She slipped her hands into her shorts’ pocket and surreptitiously removed her phone keeping it beneath the table. Her thumb hovered above the public security app. Just a touch. The cops would arrest those two, and … Kill them …
Her hesitation was enough for Alfredo to raise his head and extend a hand to her with a sorry smile. She bit her lips and slid her phone across the table to him, unsure if she’d have touched the app.
“What’s that smell?” Alfredo sniffed the air.
“Baião de dois,” Alzira said, looking toward the kitchen to avoid his gaze. “I was cooking for the evacuees.” The plates she’d picked for them were piled up on the counter, twenty in total, though the evacuee count was already over fifty and increasing daily.
“Baião de dois …” Alfredo opened a smile. “Aunt Alícia’s favorite dish. She has a restaurant in Porto Velho. Been quite a few years since I’ve seen the woman …”
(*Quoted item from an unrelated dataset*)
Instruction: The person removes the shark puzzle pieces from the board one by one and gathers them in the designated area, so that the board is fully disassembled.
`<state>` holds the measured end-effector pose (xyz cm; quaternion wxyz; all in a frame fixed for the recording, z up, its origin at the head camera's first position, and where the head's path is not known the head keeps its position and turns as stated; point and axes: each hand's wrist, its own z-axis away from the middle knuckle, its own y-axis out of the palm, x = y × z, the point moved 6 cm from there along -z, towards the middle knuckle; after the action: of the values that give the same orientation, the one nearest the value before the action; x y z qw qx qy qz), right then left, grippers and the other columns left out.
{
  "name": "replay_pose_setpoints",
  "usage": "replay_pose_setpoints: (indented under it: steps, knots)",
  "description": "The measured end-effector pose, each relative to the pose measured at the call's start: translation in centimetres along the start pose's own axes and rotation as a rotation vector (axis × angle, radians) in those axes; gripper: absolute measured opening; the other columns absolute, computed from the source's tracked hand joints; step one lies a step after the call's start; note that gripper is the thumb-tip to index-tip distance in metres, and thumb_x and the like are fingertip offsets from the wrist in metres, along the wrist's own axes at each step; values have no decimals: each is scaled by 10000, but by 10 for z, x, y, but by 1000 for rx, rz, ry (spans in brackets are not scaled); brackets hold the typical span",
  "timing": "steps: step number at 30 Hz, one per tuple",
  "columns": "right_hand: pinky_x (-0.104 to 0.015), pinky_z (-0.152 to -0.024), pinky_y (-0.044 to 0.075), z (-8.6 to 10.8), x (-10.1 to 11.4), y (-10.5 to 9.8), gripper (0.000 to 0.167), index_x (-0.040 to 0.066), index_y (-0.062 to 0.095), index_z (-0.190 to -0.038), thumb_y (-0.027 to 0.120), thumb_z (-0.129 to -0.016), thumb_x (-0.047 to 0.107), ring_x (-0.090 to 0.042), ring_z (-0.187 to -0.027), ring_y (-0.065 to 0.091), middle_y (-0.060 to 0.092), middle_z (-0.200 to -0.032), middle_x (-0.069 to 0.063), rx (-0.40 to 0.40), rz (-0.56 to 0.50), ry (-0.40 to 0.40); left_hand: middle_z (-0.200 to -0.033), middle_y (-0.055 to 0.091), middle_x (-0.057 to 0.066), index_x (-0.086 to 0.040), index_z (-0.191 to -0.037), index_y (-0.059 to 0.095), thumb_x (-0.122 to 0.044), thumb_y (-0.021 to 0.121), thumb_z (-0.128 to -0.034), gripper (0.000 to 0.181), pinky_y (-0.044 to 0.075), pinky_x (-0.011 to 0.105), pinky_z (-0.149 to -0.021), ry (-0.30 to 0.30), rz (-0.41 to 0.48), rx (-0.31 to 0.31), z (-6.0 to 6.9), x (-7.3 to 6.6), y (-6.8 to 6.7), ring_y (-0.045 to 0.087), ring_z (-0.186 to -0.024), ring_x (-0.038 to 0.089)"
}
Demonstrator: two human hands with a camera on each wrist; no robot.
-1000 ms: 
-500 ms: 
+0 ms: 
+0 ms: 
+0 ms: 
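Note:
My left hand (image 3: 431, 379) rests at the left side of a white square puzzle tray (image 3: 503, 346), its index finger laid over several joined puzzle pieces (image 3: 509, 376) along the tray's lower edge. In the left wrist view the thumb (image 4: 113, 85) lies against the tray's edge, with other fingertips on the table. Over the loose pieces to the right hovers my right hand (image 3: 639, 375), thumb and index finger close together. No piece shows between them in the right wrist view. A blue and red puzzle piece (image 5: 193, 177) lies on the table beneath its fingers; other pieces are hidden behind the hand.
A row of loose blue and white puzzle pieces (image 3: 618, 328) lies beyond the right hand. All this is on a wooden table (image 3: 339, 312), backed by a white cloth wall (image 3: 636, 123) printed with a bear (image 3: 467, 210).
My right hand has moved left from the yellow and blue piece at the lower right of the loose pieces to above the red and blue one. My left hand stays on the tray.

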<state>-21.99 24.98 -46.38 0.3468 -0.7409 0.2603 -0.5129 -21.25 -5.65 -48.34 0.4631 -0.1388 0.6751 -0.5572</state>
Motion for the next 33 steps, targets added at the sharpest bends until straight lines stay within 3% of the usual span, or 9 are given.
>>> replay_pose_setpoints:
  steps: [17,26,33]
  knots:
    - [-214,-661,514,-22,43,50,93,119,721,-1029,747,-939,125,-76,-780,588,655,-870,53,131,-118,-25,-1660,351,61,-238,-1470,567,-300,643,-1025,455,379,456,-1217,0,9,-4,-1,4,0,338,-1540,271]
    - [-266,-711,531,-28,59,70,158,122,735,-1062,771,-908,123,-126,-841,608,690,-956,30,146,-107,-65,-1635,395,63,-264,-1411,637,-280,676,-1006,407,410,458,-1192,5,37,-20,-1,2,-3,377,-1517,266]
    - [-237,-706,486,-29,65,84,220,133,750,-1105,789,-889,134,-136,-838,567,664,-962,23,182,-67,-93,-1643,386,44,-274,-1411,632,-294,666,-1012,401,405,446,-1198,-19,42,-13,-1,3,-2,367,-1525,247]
“Porto Velho in Rondônia?” Alzira’s mouth hinted at a smile, but she forced a serious expression. “Mami was from there. She came to Rio as a child.”
“See? It seems we have more than ‘Al’ in common.” Alfredo looked down at his hands. His knuckles were stained black, his fingers callused with grime. “Aunt Alícia never had the money to visit me. I used to go there twice a year to see her, but now …”
Alfredo fidgeted with his necklace. The pendant had thin silver lines scrawled on its surface.
Alzira stood and walked to the kitchen. Mami used to say you shouldn’t refuse food to a person. She’d cook for the neighborhood. Delicious Northern Food. Help me pay my daughter’s tuition. But if there was someone who couldn’t afford a dish, she’d give it freely. A few people certainly ripped her off, but Mami didn’t care. Food is not a possession, she used to say.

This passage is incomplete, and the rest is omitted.